Whatever AI is integrated into the retail trader's Robinhood platform, rest assured that it will be dumber than the AI that Goldman Sachs is using. The best way to compete is to go completely in the opposite direction in your trading: no algo, no mechanical rules, no AI, go full discretionary.
We shouldn't even have trading platforms, banks, clearing houses etc involved. We should be trading on a peer to peer network that was originally planned back in the 80's.
With everything new, there is always an initial phase of excitement, and it just starts ruining everything. Nothing feels like it used to, everything is losing the human touch and trading won't be any different. I hate the way this is all going.

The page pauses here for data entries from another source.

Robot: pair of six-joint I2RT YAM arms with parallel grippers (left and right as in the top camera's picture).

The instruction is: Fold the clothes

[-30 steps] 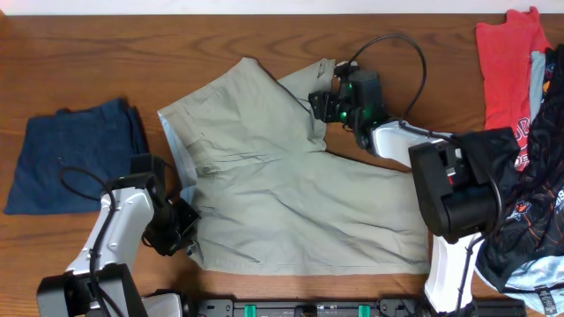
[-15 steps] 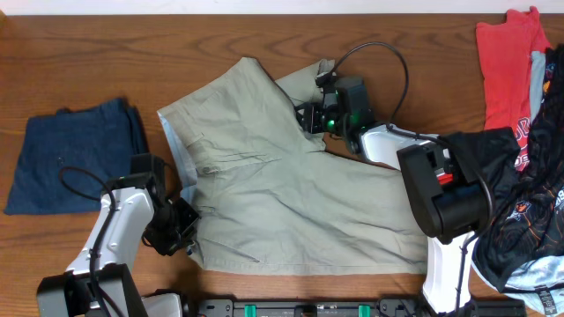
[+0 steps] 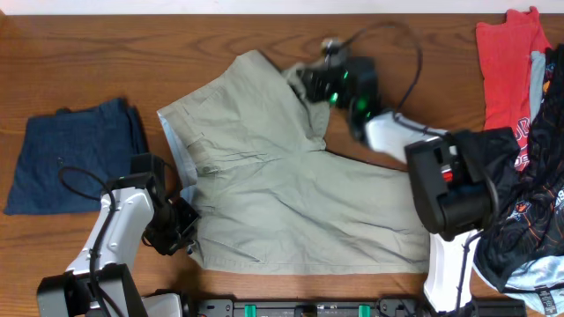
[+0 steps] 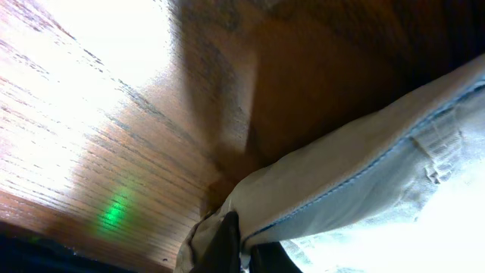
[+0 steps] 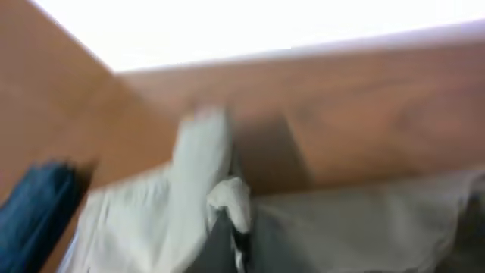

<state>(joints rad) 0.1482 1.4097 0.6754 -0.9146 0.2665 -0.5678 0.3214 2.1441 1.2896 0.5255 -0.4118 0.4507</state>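
Note:
The khaki shorts [image 3: 282, 194] lie spread across the middle of the table, waistband at the left. My left gripper [image 3: 187, 231] is shut on the near-left corner of the waistband; the left wrist view shows the khaki hem [image 4: 356, 174] pinched between my dark fingers [image 4: 241, 246]. My right gripper [image 3: 310, 84] is shut on the far leg's hem and holds it lifted off the table. In the blurred right wrist view a bunch of pale cloth [image 5: 231, 199] sits between my fingers [image 5: 236, 243].
Dark navy shorts [image 3: 75, 165] lie folded at the left. A red garment [image 3: 509, 62] and a black printed garment [image 3: 529, 220] lie at the right edge. The table's front edge runs just below my left gripper.
My right gripper has moved toward the far side and slightly left with the leg hem in it, lifting the cloth. The left arm has not moved.

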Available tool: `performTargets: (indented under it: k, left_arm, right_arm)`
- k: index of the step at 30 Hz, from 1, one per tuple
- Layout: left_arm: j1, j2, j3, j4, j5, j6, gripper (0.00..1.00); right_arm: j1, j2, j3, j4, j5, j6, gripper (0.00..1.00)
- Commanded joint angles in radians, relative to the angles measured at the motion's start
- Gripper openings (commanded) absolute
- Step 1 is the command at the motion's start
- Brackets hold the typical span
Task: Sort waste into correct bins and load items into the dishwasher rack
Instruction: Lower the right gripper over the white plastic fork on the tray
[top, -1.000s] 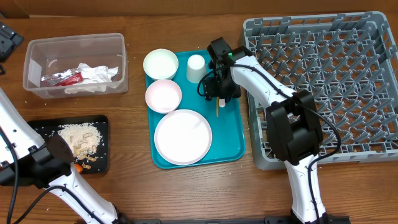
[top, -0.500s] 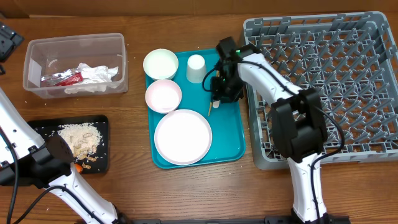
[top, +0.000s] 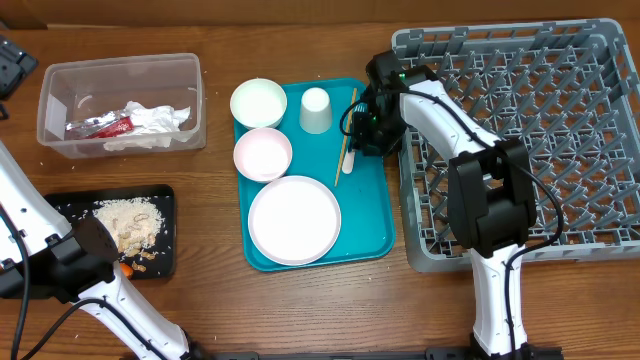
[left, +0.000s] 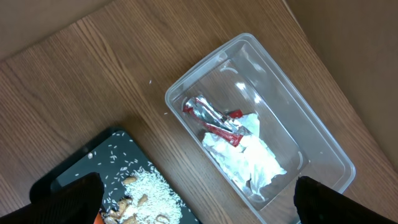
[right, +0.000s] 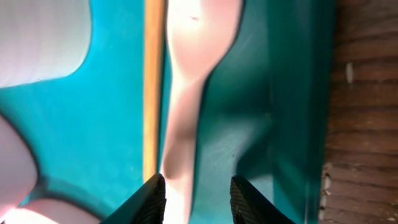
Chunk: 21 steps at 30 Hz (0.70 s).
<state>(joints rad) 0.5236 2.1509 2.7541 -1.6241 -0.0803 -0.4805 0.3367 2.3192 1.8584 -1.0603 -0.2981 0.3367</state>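
The right gripper (top: 360, 132) has shifted toward the dishwasher rack (top: 520, 130), fingers straddling the white fork (right: 186, 112) beside the chopstick (right: 153, 87), grip unclear; the left gripper (left: 198, 182) has fingers spread wide.

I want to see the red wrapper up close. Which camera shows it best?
The left wrist view: the red wrapper lies large and sharp by the napkin inside the clear tub. The overhead view shows it too, only smaller. The right wrist view does not show it.
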Motion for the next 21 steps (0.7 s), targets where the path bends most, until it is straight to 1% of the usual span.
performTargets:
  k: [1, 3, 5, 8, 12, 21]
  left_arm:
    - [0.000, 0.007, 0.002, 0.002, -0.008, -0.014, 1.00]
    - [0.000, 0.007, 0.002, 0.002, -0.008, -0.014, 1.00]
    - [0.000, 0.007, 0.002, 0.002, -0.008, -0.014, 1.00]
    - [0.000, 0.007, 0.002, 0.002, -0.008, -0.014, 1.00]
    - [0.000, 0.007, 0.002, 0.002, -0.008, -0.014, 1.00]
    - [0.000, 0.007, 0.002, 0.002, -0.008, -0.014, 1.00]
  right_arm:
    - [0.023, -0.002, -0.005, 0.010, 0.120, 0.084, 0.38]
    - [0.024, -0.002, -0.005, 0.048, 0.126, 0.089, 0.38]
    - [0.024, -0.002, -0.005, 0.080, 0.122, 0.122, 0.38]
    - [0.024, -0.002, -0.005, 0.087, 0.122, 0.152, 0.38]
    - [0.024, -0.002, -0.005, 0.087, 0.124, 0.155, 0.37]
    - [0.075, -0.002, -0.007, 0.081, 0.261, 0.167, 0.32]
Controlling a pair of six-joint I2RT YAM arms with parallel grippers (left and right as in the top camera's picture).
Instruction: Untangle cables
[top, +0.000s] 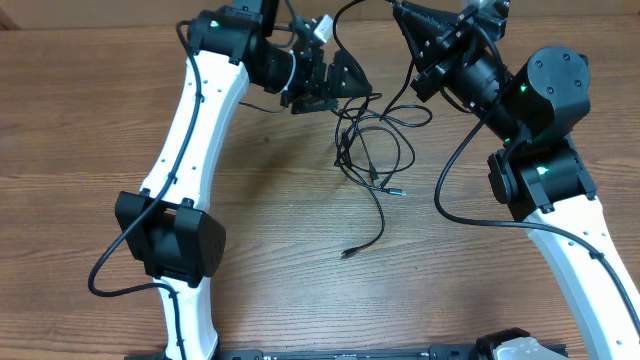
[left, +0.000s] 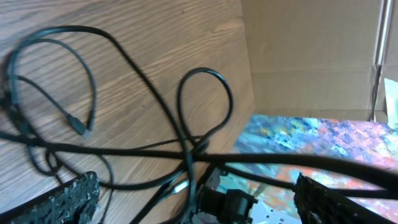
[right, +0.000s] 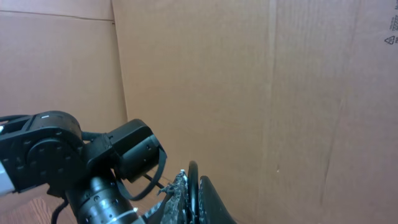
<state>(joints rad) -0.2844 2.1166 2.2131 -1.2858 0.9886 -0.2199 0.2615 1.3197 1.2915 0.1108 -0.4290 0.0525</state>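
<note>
So the cables (top: 372, 140) sit in a loose knot at the upper middle of the overhead view, on the wood table (top: 90, 110). Two free ends trail down toward the centre, a silver-tipped plug (top: 398, 192) and a dark plug (top: 347, 254). They look thin, light and floppy to me, so I reckon a hard pull just drags the whole knot along, and bare cord will probably slip. I'd pinch next to a plug or right by a crossing instead. One strand climbs to the top edge, where the right gripper (top: 402, 12) is clenched on what looks like that strand in its wrist view. The left gripper (top: 352, 78) is spread wide just left of the knot, grasping nothing, with a taut cord crossing between its fingers (left: 68, 199).
</note>
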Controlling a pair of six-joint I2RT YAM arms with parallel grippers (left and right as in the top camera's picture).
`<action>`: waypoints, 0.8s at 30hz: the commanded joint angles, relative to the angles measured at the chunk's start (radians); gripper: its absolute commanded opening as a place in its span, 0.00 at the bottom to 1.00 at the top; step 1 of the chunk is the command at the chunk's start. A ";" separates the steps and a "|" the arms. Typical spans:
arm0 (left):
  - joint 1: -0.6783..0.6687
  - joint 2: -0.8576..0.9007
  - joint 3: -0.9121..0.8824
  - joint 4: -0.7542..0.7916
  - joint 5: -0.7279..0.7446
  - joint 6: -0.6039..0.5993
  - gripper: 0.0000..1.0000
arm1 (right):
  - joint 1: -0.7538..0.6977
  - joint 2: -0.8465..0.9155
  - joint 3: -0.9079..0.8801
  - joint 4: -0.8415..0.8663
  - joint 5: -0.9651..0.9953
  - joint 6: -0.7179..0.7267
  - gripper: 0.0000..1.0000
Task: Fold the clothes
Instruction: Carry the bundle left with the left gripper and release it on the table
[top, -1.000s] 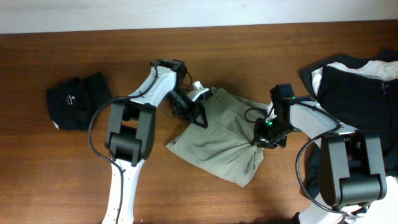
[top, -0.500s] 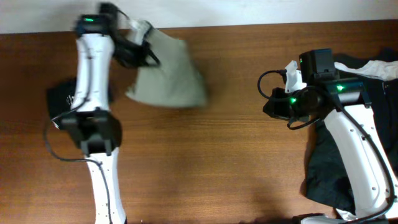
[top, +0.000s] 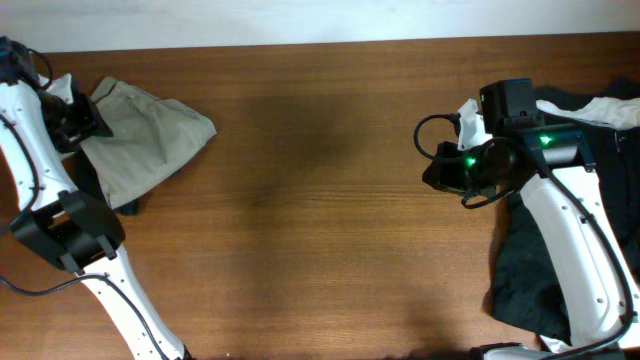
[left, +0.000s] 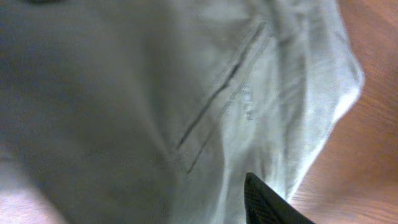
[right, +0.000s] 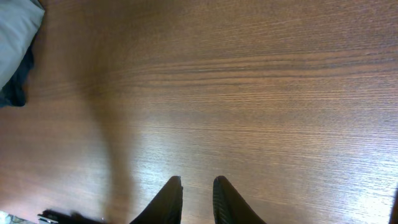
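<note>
Shorts (top: 150, 135) in khaki lie in a loose heap at the far left end of the table (top: 320, 200), one rounded corner spread toward the middle. The left gripper (top: 78, 118) sits at their left edge, where the cloth gathers toward it, and it is clamped on that edge. From the left wrist camera the khaki fabric fills almost the whole view, blurred and very close. A stitched pocket slit (left: 217, 93) runs on a slant across it, and a single dark fingertip (left: 267, 202) pokes up at the bottom. A strip of bare wood shows at the right side of that view.

The right gripper (right: 194, 200) hovers over bare wood on the right half of the table, well apart from the shorts. Its two fingers stand close together with only a slim gap and nothing between them. In the top left corner of its camera view the pale shorts show, with a dark garment (right: 13, 90) peeking out from beneath them. A pile of black and white clothes (top: 590, 115) lies at the right end of the table, beside and under the right arm.
</note>
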 joint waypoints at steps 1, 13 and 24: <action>0.068 -0.059 0.032 -0.003 -0.036 -0.011 0.80 | 0.003 0.003 0.008 -0.004 0.009 0.008 0.22; 0.061 0.040 -0.270 0.195 -0.189 -0.133 0.01 | 0.004 0.003 0.008 -0.026 0.012 0.035 0.22; 0.061 -0.241 -0.177 0.072 0.100 0.024 0.17 | 0.003 -0.004 0.085 -0.008 0.014 -0.015 0.22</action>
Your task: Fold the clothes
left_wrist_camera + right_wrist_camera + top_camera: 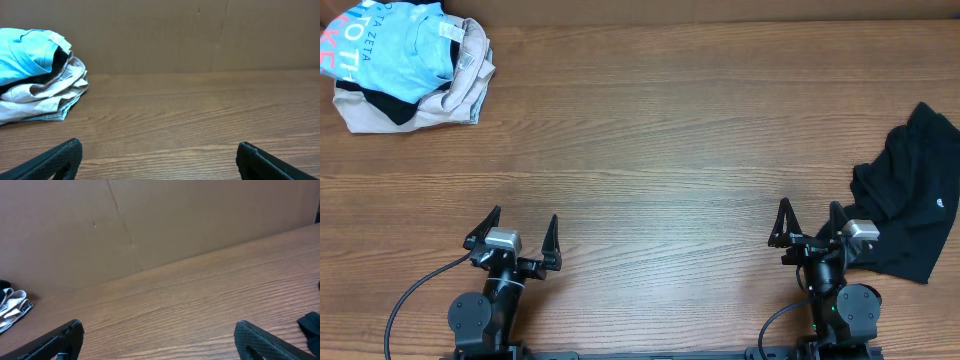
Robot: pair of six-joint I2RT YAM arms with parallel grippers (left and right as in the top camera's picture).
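Observation:
A folded light blue T-shirt (395, 45) with white and pink lettering lies on top of a pile at the far left corner, over a black garment (382, 105) and a beige garment (470, 80). The pile also shows in the left wrist view (35, 80). A crumpled black garment (910, 195) lies at the right edge. My left gripper (520, 232) is open and empty near the front edge, and its fingers frame bare wood (159, 150). My right gripper (810, 225) is open and empty, just left of the black garment.
A brown cardboard wall (200, 35) stands along the far edge of the wooden table (650, 150). A bit of the black garment shows at the right edge of the right wrist view (311, 325).

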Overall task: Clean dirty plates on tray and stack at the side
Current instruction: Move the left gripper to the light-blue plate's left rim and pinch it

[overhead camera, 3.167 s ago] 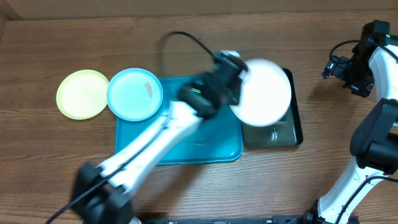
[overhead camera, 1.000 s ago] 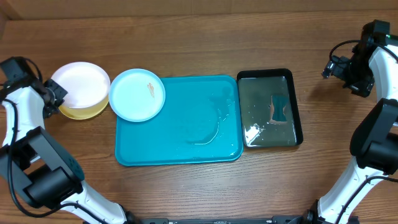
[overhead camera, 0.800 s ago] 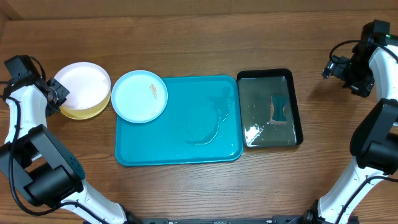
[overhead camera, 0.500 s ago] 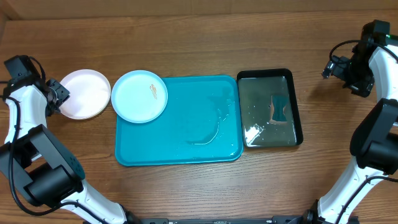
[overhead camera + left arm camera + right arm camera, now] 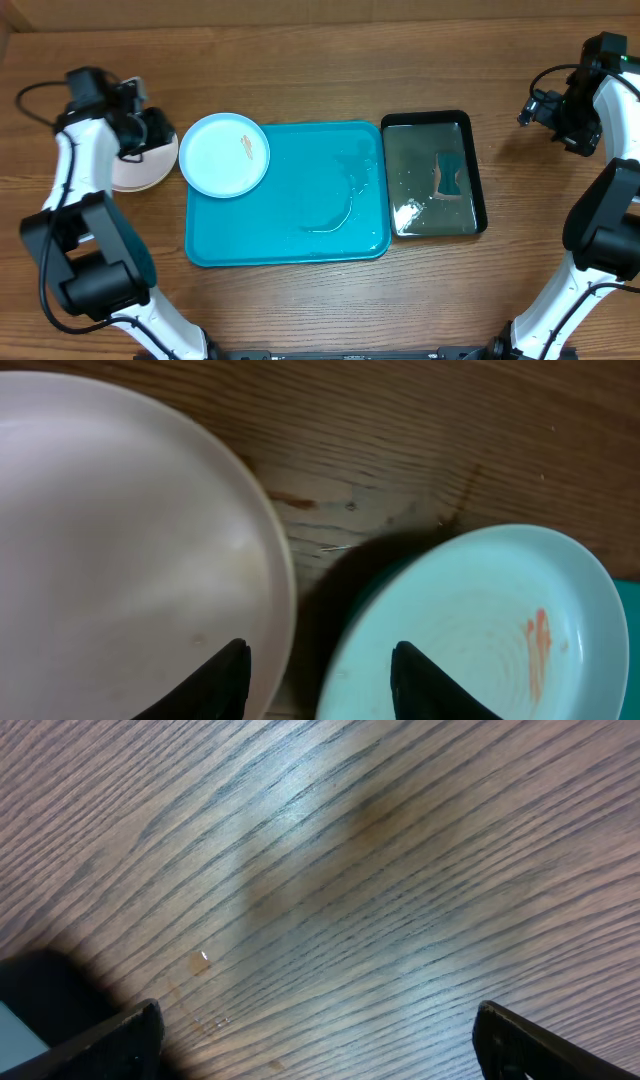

Well I think they have it with defi or something but it should be a huge peer network like napster...no fees, no market makers, no clearing houses. If the big boys can't get naked fills then they can't manipulate.
Stop day trading or scalping and you won't even notice AI. Let AI fight it out every day/minute/second while you sit back and follow the larger patterns outside of the noise. btw I just scalped the other day for $400, didn't even notice any difference...easy to get in and out, and the swings are even bigger so don't know what everyone is complaining about. Like they say you make your profit trading when you buy, not when you sell. Those who get that statement will get it.
I mean it does really help make things a lot easier sure, but nothing is the same, that was my only point on it.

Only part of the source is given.